Spitballing the endgame

By Fahd Humayun
March 26, 2017

The picture is depressingly familiar: with another warm-weather fighting season upon Afghanistan, efforts to crowd-source an international fall guy for a war gone south are disingenuously pitting public opinion against Pakistan.

Ted Poe, the chairman of the US House Subcommittee on Terrorism recently called on Congress to change DC’s terms of engagement with Islamabad. He said that it should begin by labelling Pakistan a state sponsor of terror, even as the country reels from a dozen suicide attacks across its four provinces in 2017.

Managing visceral disconnects is never easy – especially in the midst of a messy Trump transition and a unipolar sunset shepherded in by America’s own new world disorder.

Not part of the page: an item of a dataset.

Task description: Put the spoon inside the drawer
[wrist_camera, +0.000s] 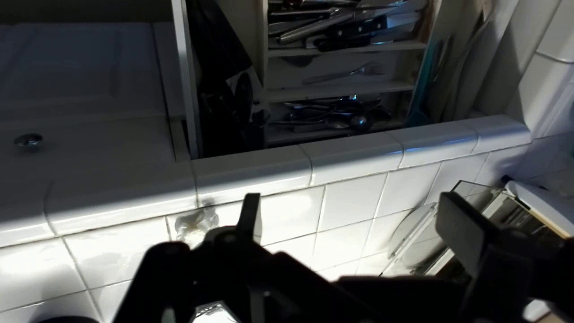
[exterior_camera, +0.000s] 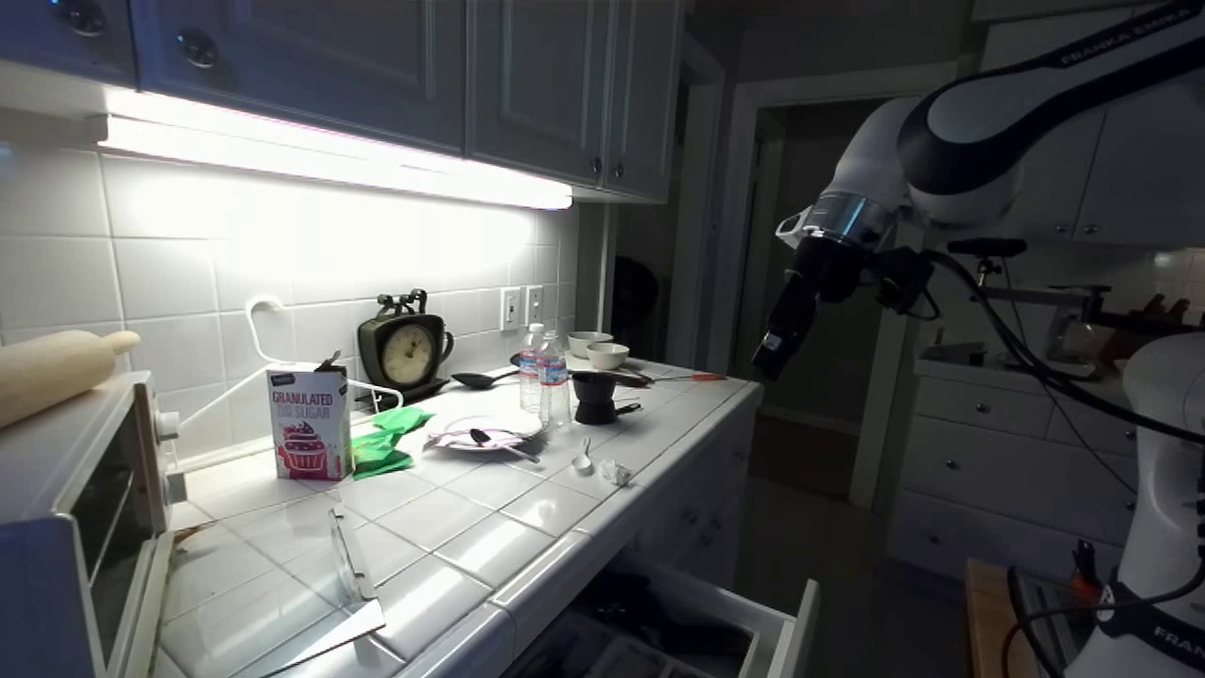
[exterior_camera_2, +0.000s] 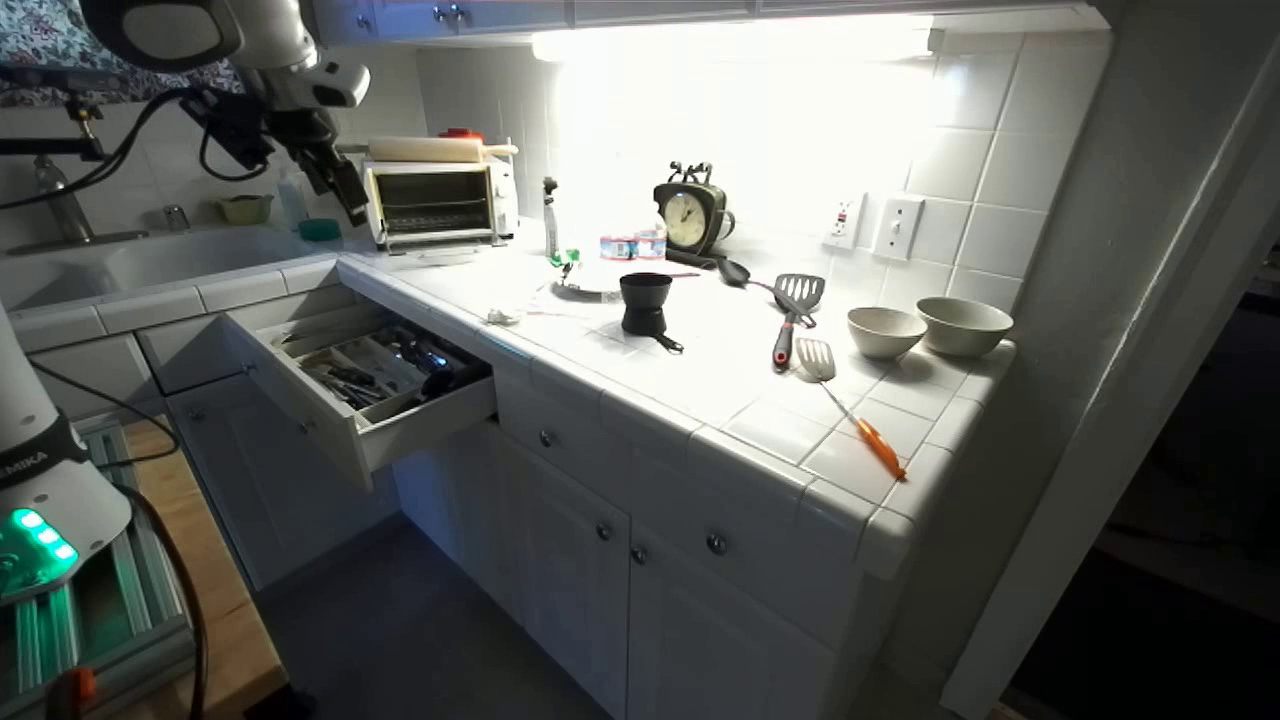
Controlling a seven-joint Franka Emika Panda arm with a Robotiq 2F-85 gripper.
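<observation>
Dark-bowled spoon on the plate, in an exterior view well left of the widely parted, empty jaws.

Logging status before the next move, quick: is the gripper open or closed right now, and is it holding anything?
Gripper: open, fingers wide apart in the wrist view, holding nothing.

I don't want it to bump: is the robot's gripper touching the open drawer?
Apart. In both exterior views the gripper hangs up high, with a plain gap showing between it and the open drawer.
</observation>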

As Pakistan cleaves through the rubble of 2017, looking to broker peace and stability at home should be the PML-N government’s biggest policy imperative – as should protecting itself against the recoil of borderless terrorism and overcompensating for the failure of the Western military policy next door.

Nearly 16 years after the fall of Kandahar and the victory in the Afghan war, the continued shortcomings of an overstretched ANDSF war machine from Kunduz to Helmand continue to backfire squarely into Pakistan’s backyard while prompting global cries for an early US exit. Islamabad, meanwhile, has been left to walk a tightrope between having a difficult conversation with a recalcitrant Kabul establishment that remains as insecure as it is divided, and confronting the moral hazards of sealing an otherwise unpoliceable 2,400-kilometre border.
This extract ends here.